How many microRNAs are there? Several independent lines of evidence predict that within the human genome there are approximately 200-255 microRNA genes; Drosophila, 96-124 microRNA genes; and C. elegans, 103-120 microRNA genes (Lim et al., 2003a; Lim et al., 2003b). Thus, it can be estimated that microRNAs may typically constitute approximately 1% of an organisms known genes. These estimates are based on a combination of computational and experimental approaches, and although a few additional microRNAs may be found, we suspect that the majority of microRNAs have been identified in mammalian lineages.

Some microRNAs are highly expressed within a given cell, and others are expressed at levels that are difficult to detect.

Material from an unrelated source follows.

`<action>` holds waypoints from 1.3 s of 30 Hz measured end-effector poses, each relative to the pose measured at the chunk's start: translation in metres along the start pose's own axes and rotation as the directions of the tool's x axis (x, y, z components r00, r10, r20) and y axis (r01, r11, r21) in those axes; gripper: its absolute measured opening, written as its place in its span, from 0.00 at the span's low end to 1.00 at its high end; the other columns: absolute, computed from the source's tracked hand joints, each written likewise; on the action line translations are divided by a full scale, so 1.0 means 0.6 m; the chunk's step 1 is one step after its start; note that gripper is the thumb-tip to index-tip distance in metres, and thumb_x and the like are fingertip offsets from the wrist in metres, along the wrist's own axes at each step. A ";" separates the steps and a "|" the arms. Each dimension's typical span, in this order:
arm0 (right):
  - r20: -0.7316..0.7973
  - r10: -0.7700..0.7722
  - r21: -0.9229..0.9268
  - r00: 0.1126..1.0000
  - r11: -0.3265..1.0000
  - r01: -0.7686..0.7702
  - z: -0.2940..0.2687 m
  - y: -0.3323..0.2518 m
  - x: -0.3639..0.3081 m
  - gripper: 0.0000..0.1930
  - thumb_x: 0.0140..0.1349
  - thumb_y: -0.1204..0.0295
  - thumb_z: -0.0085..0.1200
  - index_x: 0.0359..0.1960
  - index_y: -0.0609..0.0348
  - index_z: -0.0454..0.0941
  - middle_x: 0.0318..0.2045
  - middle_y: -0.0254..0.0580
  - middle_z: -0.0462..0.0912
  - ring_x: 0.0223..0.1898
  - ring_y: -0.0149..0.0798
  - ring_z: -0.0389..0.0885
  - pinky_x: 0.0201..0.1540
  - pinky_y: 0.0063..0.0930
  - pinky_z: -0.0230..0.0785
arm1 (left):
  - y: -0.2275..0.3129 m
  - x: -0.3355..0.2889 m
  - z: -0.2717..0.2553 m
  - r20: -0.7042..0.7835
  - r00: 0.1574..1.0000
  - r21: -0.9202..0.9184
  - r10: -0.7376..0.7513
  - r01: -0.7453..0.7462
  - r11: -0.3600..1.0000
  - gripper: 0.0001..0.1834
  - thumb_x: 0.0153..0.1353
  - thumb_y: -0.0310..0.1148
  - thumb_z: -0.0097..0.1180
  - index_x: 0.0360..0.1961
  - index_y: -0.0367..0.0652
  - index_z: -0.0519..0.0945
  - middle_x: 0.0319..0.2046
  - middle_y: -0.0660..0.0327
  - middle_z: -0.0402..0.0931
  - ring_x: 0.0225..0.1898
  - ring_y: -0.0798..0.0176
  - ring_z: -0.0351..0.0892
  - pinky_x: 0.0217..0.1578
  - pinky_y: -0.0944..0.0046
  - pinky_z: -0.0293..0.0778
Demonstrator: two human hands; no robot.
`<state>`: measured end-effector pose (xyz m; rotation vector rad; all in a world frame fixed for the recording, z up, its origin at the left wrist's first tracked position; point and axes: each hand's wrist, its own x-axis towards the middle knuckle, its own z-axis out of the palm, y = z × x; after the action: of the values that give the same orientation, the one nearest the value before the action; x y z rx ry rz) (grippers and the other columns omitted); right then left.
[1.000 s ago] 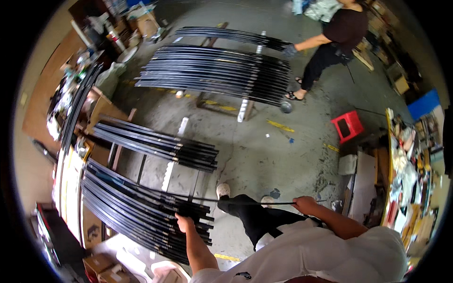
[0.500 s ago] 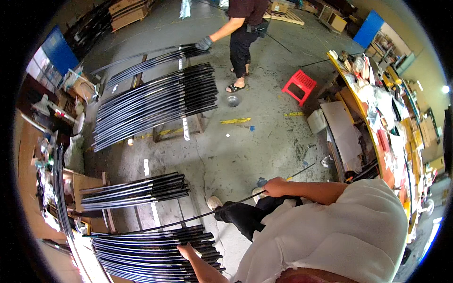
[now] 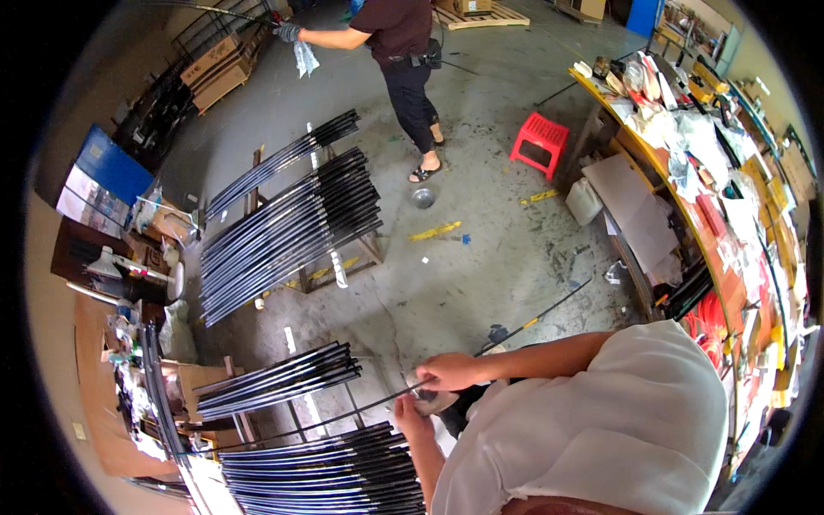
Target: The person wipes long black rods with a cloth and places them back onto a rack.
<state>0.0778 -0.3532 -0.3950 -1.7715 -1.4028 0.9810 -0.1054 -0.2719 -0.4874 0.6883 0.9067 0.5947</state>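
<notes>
A long thin black rod (image 3: 558, 302) with a yellow mark crosses in front of me, slanting from the lower left up to the right. My right hand (image 3: 451, 372) is closed around it near its middle. Just beside it, my left hand (image 3: 412, 419) pinches the same rod, with the two hands nearly touching. Below my left hand lies a stack of black rods (image 3: 318, 468), side by side. Beyond it rests a smaller bundle of rods (image 3: 279, 382).
Two more rod stacks (image 3: 292, 236) lie farther off on low supports. A person (image 3: 399, 34) in dark clothes and gloves holds a long rod at the far left. A red stool (image 3: 541, 142) stands on the floor. A cluttered bench (image 3: 661, 159) runs along the right.
My left hand has left the near stack and come up to the rod. My right hand has shifted left. The other person's gloved hand has risen from the far stack, lifting a rod.
</notes>
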 end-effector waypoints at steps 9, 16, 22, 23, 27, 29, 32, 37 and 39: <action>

For the most highly expressed microRNAs in C. elegans, the number of transcripts has been estimated to be more than 50,000 molecules per cell– a greater abundance than that of the U6 snRNA of the spliceosome (Lim et al., 2003b). Other microRNAs appear to be expressed at levels that are barely detectable by Northern blot analysis. However, when estimating the expression level of a given microRNA from a given tissue, it is important to realize that the microRNA may be expressed in only a small subset of cells within a given tissue. Thus, it may be prudent to use methodologies that may probe the expression patterns of microRNAs within a given tissue, such as the use of microRNA microarrays on selected cell types (Calin et al., 2004a; Esau et al., 2004; Miska et al., 2004) or in situ approaches similar to what has been recently reported for use in the mouse (Mansfield et al., 2004).

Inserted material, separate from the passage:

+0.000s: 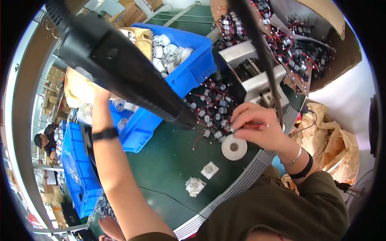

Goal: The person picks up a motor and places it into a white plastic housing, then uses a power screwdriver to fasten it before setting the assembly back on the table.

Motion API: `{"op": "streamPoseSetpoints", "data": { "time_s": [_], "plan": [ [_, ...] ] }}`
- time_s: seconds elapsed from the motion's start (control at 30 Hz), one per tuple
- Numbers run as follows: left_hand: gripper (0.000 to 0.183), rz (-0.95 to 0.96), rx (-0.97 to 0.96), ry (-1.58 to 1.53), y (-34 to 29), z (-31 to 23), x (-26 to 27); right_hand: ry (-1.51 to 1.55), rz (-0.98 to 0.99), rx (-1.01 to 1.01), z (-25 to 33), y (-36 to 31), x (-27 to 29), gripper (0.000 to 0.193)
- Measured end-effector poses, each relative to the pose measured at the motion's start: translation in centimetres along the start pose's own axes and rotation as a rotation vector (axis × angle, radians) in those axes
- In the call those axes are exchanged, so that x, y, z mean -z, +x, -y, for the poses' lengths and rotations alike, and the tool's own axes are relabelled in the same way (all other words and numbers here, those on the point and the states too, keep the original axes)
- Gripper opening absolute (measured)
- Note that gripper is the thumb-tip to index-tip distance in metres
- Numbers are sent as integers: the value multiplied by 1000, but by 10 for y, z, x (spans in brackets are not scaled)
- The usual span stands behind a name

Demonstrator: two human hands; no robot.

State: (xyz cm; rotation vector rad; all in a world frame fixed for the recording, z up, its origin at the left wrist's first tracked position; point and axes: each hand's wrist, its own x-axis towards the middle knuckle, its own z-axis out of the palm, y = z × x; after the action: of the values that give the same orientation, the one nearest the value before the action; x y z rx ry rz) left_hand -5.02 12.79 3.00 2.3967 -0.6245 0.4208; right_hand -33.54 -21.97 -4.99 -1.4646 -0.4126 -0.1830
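My right hand (259, 126) is closed in a pinch on a red wire (257, 126); any part attached to it is mostly covered by the fingers. Just below those fingers, a white round disc (240, 153) with a grey centre lies on the green table. Beside the hand spreads a pile of small motors (213, 104) with red wires. My left arm stretches forward to my left hand (102, 94), beside a pale yellow bag (78, 90) at the blue bin (183, 76). A black tubular arm (124, 72) and the bag hide its fingers.
White ring-shaped parts (171, 54) fill the bin. A metal machine (251, 66) stands behind the motors, and a carton (341, 60) of motors is at right. Two foil-covered pieces (195, 186) lie near me. Another blue bin (80, 172) and another person's hand (111, 228) are at left.
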Motion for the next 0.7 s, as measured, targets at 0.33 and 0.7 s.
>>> {"op": "streamPoseSetpoints", "data": {
  "time_s": [0.33,0.7],
  "plan": [
    [66,293,167,-770,-212,-141,-87,48,-46,-130,-4,-23,21,26],
    [63,338,-447,-35,-214,-209,-161,-95,-113,-172,0,-38,19,30]
  ]
}}
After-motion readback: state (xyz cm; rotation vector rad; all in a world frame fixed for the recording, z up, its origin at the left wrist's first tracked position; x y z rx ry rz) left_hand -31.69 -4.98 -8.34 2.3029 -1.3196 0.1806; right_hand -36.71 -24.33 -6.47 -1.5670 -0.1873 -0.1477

Little is known about the regulation of microRNA expression, but the emerging evidence suggests that most, if not all microRNAs are transcribed by Polymerase II (Cai et al., 2004; Lee et al., 2004). Although Polymerase II is the enzyme generally known to transcribe protein-coding genes, it is not unusual that it transcribes noncoding RNAs. In fact, Polymerase II transcribes some noncoding RNAs, including the small nucleolar RNAs and four of the small nuclear RNAs of the spliceosome. Like other Polymerase II transcripts, the primary microRNA transcripts (pri-miRNAs) contain cap structures, undergo splicing, and contain poly (A) tails (Figure 2) (Cai et al., 2004; Lee et al., 2004). In support of this, many microRNA primary transcripts can be found in est libraries, and can be quite long (3 kb or longer). In addition, the microRNA promoter can be used to express protein encoding reporter genes, and there is at least one documented case in which a MYC gene was expressed from a microRNA promoter in an aggressive B-cell leukemia (Gauwerky et al., 1989). These data are important, since they suggest that the regulation of microRNA expression may be as rich and as complicated as protein-encoding genes, sharing many of the same transcription factors.

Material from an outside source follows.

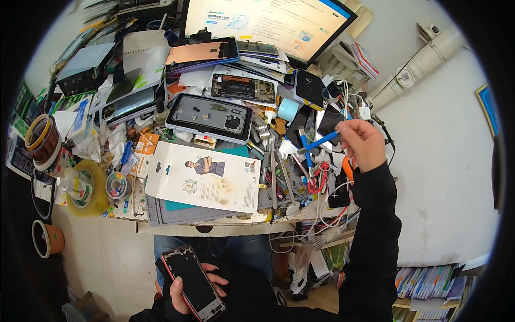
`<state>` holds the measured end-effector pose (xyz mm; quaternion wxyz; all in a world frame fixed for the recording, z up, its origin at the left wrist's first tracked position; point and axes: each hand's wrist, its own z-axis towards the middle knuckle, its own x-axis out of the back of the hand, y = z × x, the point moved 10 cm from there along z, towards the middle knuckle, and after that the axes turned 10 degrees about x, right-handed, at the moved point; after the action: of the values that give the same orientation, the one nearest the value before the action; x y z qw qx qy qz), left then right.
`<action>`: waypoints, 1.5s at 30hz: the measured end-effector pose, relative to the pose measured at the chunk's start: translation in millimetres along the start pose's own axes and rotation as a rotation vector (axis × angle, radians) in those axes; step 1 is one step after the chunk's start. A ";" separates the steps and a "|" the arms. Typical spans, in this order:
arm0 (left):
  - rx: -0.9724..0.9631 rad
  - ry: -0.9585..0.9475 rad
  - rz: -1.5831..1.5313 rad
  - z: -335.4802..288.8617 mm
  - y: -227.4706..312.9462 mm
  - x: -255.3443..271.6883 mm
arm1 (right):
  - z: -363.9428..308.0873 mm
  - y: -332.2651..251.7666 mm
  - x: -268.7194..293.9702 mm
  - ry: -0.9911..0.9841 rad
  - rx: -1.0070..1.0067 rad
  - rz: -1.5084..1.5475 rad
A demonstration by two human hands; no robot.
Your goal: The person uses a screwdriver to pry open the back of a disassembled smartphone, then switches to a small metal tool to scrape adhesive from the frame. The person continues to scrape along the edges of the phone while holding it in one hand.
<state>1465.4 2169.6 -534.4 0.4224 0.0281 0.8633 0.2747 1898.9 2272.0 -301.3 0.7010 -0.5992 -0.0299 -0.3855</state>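
Observation:
Low in front of my lap, my left hand [182, 295] is closed around a red-edged phone [194, 282]. The phone is tilted, its dark inner face up, with silvery bits along its rim. At the right side of the desk, my right hand [362, 144] pinches the end of a slim blue tool [323, 141]. The tool's far end crosses a second blue-handled tool [307, 155] with a metal shaft; I cannot tell whether the two are joined. A white printed card package [206, 177] lies at the desk's front.
Opened phones lie across the desk, including a grey back cover with small parts [209, 115] and one with bared insides [244, 88]. A monitor [268, 24] stands behind. Tape rolls [88, 188] sit at left. Tangled cables [322, 209] hang over the right front edge.

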 end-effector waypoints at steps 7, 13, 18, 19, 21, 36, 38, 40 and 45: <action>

How do microRNAs work? Current data argue that microRNAs can exhibit their silencing effects by two separate mechanisms: translational repression and mRNA degradation. The mechanisms for how the translational repression occurs are not understood, but the interaction is characterized by 1) imperfect pairing between the microRNA and the target and 2) a correspondence between the degree of repression and the number of target sites. This is illustrated by the interaction of let-7 with the lin-41 untranslated region (Reinhart et al., 2000) (Figure 3A). Those microRNAs that promote mRNA degradation do so by acting as siRNAs. Here, only one interaction of perfect/near-perfect hybridization is needed to suppress the expression because the microRNA guides the cleavage of the mRNA, which occurs between the tenth and eleventh nucleotide, starting from the small RNA 5’-end. In plants, this second mechanism is principally how microRNAs act (Rhoades et al., 2002); however, in animals, only one microRNA so far has been shown to act as a siRNA. This is the microRNA termed miR-196, which appears to target the HoxB8 mRNA for degradation (Figure 3B) (Mansfield et al., 2004; Yekta et al., 2004). At present, it is unknown whether other animal microRNAs may act by targeted degradation of the mRNA.